### Entries shown:

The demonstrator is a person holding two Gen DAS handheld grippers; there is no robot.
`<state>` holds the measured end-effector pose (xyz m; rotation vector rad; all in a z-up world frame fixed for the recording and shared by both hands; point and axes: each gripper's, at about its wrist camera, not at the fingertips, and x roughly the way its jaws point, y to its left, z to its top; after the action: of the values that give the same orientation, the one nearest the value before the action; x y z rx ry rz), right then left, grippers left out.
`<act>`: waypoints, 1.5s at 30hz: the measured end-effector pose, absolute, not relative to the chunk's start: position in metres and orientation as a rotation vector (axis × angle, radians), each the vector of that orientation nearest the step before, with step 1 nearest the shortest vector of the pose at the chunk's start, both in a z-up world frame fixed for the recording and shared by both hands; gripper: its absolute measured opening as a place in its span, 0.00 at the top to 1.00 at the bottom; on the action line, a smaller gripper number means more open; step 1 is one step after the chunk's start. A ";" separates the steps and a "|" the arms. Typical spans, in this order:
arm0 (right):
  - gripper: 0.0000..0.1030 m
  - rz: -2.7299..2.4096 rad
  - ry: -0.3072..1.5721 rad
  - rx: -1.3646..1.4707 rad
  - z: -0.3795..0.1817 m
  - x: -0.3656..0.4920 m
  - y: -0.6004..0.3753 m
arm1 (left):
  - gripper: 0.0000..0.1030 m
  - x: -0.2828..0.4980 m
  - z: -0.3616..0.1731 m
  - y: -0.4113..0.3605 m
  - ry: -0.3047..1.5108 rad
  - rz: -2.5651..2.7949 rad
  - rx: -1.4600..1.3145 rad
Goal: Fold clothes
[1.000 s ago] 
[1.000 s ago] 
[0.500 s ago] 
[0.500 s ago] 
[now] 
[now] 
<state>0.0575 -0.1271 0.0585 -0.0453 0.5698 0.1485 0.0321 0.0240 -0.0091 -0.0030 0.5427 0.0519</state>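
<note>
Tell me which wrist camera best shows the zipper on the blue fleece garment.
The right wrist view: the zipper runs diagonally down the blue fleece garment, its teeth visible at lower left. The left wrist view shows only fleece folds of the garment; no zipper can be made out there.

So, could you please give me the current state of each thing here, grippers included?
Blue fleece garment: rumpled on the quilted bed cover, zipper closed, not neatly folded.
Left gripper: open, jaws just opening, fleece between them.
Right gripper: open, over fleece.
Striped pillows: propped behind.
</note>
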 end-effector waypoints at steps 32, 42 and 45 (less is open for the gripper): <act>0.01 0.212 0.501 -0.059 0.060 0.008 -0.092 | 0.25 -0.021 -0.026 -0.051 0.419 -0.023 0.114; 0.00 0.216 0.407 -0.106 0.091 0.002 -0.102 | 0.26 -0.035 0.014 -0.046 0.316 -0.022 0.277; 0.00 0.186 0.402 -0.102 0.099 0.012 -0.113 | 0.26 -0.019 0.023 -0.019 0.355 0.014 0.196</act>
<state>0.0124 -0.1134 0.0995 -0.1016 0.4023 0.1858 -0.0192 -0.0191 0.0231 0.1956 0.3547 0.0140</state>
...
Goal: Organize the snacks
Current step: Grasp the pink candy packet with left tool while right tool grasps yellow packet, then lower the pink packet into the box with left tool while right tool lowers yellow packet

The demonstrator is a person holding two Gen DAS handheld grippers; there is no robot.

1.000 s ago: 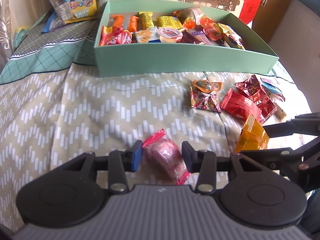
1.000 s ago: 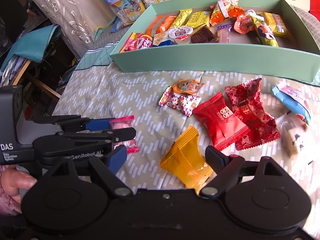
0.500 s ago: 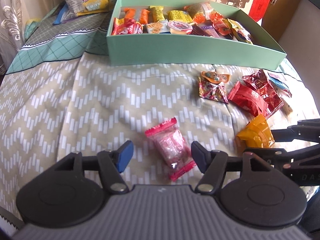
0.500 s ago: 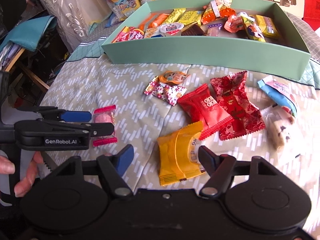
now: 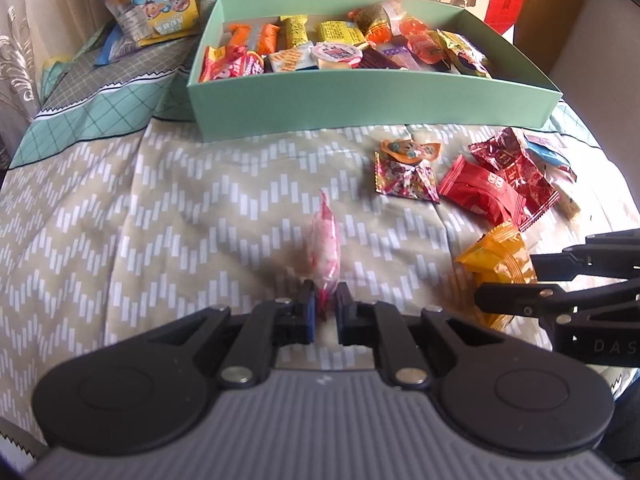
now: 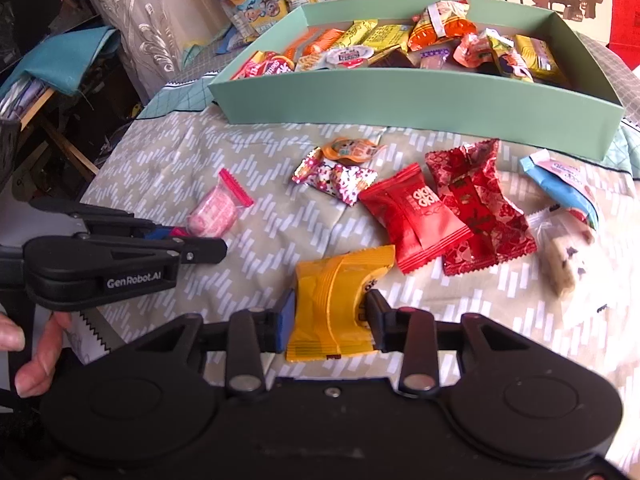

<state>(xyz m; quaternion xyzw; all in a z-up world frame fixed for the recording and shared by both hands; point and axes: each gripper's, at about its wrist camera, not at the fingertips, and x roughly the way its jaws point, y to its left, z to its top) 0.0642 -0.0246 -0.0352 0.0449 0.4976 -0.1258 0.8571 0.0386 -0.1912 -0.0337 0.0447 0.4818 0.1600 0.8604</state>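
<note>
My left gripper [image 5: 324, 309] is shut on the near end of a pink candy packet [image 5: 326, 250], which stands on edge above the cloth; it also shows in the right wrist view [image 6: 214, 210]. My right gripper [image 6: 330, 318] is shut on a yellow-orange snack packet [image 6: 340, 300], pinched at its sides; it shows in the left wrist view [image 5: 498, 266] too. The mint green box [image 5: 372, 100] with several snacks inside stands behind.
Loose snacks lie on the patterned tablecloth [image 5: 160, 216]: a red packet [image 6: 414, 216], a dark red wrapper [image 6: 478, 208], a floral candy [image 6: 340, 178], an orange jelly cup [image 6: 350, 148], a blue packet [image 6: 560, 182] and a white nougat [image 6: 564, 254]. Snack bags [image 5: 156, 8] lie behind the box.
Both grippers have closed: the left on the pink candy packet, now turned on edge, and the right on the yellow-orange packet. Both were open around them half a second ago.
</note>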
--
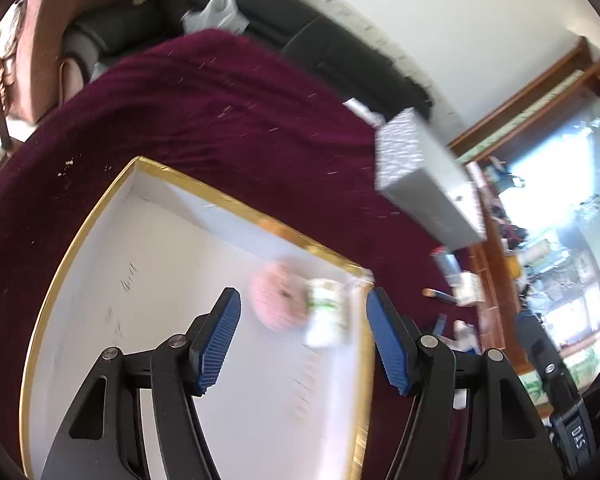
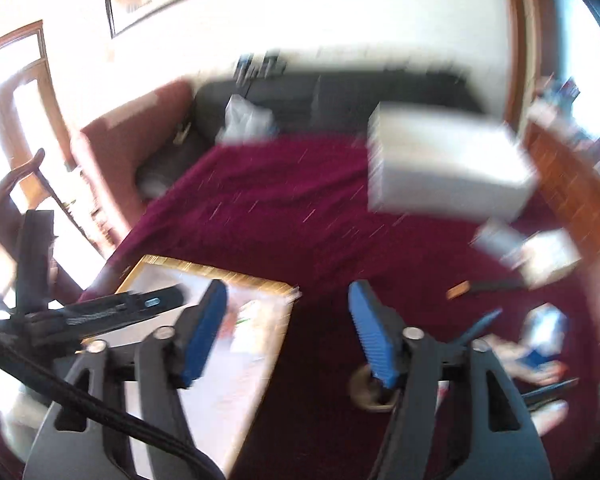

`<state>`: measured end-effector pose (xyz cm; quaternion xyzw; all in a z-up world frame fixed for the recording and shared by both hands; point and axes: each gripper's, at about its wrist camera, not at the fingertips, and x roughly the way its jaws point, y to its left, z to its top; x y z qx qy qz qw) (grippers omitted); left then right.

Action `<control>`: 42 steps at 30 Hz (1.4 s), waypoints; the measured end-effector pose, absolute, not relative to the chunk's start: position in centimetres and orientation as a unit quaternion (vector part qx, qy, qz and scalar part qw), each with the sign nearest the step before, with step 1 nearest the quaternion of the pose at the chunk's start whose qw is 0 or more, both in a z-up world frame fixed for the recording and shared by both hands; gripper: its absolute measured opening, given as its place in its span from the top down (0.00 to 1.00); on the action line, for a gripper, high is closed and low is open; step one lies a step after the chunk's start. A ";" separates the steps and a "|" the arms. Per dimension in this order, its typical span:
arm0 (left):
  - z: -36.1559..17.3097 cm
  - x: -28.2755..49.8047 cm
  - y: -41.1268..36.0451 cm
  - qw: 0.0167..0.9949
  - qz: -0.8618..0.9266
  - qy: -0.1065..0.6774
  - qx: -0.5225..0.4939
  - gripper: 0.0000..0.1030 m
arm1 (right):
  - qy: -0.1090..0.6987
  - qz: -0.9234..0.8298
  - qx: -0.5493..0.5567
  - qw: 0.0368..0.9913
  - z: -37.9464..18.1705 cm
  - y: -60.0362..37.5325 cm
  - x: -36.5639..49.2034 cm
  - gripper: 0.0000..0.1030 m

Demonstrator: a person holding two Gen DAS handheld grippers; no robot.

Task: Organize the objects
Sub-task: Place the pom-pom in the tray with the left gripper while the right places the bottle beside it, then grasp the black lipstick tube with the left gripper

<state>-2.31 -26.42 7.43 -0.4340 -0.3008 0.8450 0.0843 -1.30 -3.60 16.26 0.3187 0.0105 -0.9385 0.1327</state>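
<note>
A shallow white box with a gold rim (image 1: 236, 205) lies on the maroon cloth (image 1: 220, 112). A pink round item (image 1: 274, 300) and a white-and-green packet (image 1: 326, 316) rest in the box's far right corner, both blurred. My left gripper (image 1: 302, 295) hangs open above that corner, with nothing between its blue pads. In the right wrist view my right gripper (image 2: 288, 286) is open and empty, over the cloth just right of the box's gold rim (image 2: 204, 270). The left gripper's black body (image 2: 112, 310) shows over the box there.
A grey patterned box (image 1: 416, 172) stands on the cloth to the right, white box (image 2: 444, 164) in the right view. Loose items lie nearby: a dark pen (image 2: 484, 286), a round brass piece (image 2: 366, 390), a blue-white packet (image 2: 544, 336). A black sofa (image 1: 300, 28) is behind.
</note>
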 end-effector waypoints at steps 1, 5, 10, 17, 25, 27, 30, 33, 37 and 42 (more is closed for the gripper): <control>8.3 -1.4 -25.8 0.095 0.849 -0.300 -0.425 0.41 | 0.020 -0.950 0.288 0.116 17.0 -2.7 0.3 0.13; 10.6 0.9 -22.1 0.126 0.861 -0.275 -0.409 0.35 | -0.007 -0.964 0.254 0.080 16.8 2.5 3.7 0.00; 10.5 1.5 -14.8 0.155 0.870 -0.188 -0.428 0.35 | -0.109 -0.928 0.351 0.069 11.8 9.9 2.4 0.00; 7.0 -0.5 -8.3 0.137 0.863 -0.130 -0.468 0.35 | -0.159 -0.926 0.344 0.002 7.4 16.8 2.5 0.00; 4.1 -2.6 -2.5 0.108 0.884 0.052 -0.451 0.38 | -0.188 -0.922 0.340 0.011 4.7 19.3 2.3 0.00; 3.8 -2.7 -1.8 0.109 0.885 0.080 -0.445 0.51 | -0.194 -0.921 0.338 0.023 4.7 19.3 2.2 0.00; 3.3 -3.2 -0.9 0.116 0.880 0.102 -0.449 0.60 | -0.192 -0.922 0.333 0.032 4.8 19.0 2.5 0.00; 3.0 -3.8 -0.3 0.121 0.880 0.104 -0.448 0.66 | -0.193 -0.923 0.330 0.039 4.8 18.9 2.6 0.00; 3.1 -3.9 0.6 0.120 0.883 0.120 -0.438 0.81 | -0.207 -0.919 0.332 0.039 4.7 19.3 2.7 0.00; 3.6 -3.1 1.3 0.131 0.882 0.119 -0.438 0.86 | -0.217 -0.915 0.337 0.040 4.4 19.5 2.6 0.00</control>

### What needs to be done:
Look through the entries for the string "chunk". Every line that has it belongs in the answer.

### Response below:
`<act>`: waypoints, 1.5s at 30hz: the measured end-effector pose, absolute, not relative to the chunk's start: position in metres and orientation as a rotation vector (axis × angle, radians), each the vector of that orientation nearest the step before, with step 1 nearest the shortest vector of the pose at the chunk's start, both in a z-up world frame fixed for the recording and shared by both hands; gripper: its absolute measured opening as a place in its span, 0.00 at the top to 1.00 at the bottom; on the action line, a smaller gripper number means more open; step 1 is one step after the chunk's start. A ";" separates the steps and a "|" the arms. Typical spans, in this order:
Action `<control>`: 42 steps at 30 Hz (1.4 s), waypoints; the measured end-effector pose, absolute, not relative to the chunk's start: position in centimetres and orientation as a unit quaternion (vector part qx, qy, qz and scalar part qw), each with the sign nearest the step before, with step 1 nearest the quaternion of the pose at the chunk's start whose qw is 0 or more, both in a z-up world frame fixed for the recording and shared by both hands; gripper: its absolute measured opening, given as its place in its span from the top down (0.00 to 1.00); on the action line, for a gripper, high is closed and low is open; step one lies a step after the chunk's start. A ";" separates the steps and a "|" the arms. Per dimension in this order, its typical span:

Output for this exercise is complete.